### TASK
Leave the pictures out, and transcribe the material below exactly from the line with "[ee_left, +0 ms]" to the line with "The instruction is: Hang", both lines included.
────────────────────────────────────────
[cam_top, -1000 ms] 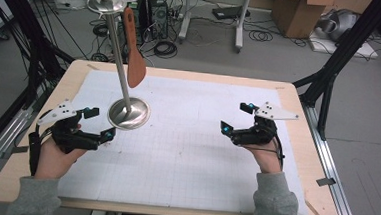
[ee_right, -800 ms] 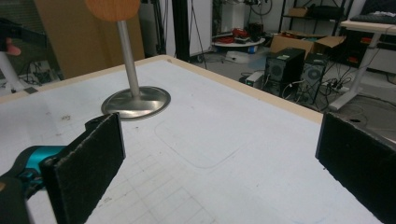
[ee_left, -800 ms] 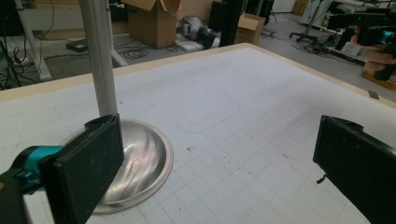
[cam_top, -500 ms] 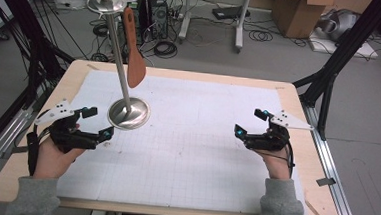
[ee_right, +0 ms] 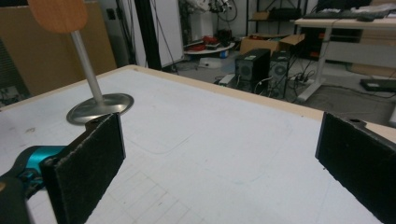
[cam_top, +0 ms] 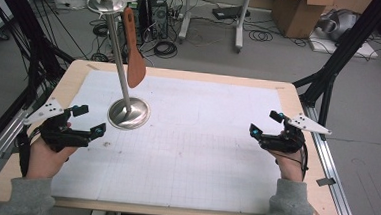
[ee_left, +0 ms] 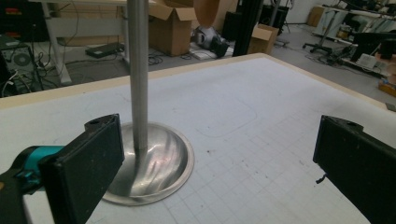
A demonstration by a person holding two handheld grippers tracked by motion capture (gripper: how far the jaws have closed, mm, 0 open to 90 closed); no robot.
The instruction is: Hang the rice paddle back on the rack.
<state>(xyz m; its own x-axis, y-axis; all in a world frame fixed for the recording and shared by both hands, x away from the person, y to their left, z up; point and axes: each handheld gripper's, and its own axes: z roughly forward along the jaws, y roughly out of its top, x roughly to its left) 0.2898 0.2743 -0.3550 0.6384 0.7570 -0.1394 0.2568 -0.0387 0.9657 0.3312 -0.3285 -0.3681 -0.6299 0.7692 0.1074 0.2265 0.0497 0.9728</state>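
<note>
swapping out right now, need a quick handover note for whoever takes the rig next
Left gripper: jaws open, holding nothing, close beside the stand's base at the table's left.
Right gripper: jaws open, holding nothing, over the mat near the right edge.
Wooden spatula hangs from the top disc of the metal stand, untouched.
Done: nothing visible on the spatula.
Left: probably reach up and take the spatula off the stand; the left gripper is nearer.

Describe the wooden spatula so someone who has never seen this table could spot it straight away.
Start at the white gridded mat covering the table; toward its far left stands a metal stand with a round dished base and a tall pole. The wooden spatula hangs from the disc at the pole's top, blade down, above the mat. It is the one reddish-brown wooden piece among bare metal.
</note>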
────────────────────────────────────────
### SOLUTION BELOW
[ee_left, +0 ms] 
A demonstration by a person holding two handheld grippers tracked by motion capture (gripper: how far the jaws have closed, mm, 0 open to 90 closed); no robot.
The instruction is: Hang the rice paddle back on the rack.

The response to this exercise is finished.